Nach Auffassung des Gerichts ist eine solche isolierte Teilanfechtung grundsätzlich unzulässig. Die Höhe der vereinbarten Vergütung kann daher nicht ohne Weiteres nachträglich korrigiert werden – unabhängig davon, ob der Anfechtende Irrtum, Täuschung oder arglistige Täuschung geltend macht. Das Rechtsgeschäft bleibt in seiner Gesamtheit bindend.
Praktische Einordnung
Die Entscheidung verdeutlicht, wie wichtig eine sorgfältige Vertragsgestaltung ist – gerade im Bereich des Aufhebungsvertrags im Arbeitsrecht.
Für Arbeitgeber: Sorgfalt bei Abrechnung und Vergütungsregelung
Arbeitgeber sollten insbesondere bei komplexen Aufhebungsvereinbarungen und Überbrückungsmodellen sicherstellen, dass sämtliche Berechnungen mit den vertraglichen Regelungen übereinstimmen. Fehlerhafte Angaben zur Vergütung oder zu sonstigen Regelungen können erhebliche finanzielle Folgen nach sich ziehen – auch wenn der Fehler intern und ohne Täuschungsabsicht entstanden ist.

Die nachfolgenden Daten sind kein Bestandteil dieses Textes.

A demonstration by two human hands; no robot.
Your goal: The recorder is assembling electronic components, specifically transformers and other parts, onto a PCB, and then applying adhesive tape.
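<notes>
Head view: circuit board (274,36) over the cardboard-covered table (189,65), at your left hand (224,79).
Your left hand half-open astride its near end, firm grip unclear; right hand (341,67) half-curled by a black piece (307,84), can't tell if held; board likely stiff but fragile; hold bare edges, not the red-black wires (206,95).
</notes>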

Wird ein Irrtum festgestellt, ist schnelles Handeln erforderlich. Eine verspätete Anfechtung kann dazu führen, dass der Aufhebungsvertrag trotz fehlerhafter Berechnungsgrundlagen unverändert bestehen bleibt. Für Rückfragen – etwa zu Frist, Kündigungsfrist oder den Voraussetzungen einer wirksamen Anfechtung – empfiehlt sich frühzeitiger Kontakt zu einem spezialisierten Rechtsanwalt.
Für Arbeitnehmer: Ansprüche aus dem Aufhebungsvertrag sichern
Arbeitnehmer können sich grundsätzlich auf klar formulierte Vertragsregelungen verlassen. Nachträgliche Kürzungsversuche lassen sich nicht allein mit internen Berechnungsfehlern rechtfertigen. Ansprüche auf Überbrückungsgeld oder Abfindung, die schriftlich fixiert wurden, sind gerichtlich durchsetzbar – unabhängig davon, ob der Arbeitgeber intern andere Zahlen angesetzt hatte.
Dennoch empfiehlt es sich, insbesondere bei komplexen Vergütungs- und Überbrückungsmodellen vor Vertragsunterzeichnung eine sorgfältige Prüfung vorzunehmen. Wer seinen Anspruch auf Überbrückungsgeld oder Abfindung prüfen möchte, sollte dabei auch mögliche Auswirkungen auf das Arbeitslosengeld, eine etwaige Sperrzeit sowie den Kündigungsschutz im Blick behalten.
Schlussfolgerung: Vertragssicherheit im Aufhebungsvertrag geht vor
Die Entscheidung des LAG Köln bestätigt einen zentralen Grundsatz des Vertragsrechts und des BGB: Maßgeblich ist der objektiv erklärte Vertragsinhalt, nicht die interne Berechnungslogik einer Partei. Eine Willenserklärung, die in einen schriftlichen Aufhebungsvertrag mündet, bindet – auch wenn sie auf einem Irrtum beruht, sofern die Anfechtung nicht rechtzeitig und wirksam erklärt wird.
Gerade bei komplexen Aufhebungsverträgen zeigt sich, dass bereits kleine Abweichungen zwischen Berechnungsmodell und Vertragstext erhebliche wirtschaftliche Folgen haben können. Eine spätere Korrektur ist nur in engen Grenzen möglich und setzt insbesondere eine unverzügliche und wirksame Anfechtung voraus – die Voraussetzungen dafür stellt das BGB klar.
Für die Praxis – ob Arbeitnehmer oder Arbeitgeber, ob bei Kündigung, Abfindung oder Überbrückungsgeld – gilt: Sorgfalt in der Vertragsgestaltung und frühzeitiger Kontakt zu einem Fachanwalt für Arbeitsrecht ersetzt nachträgliche Korrekturversuche.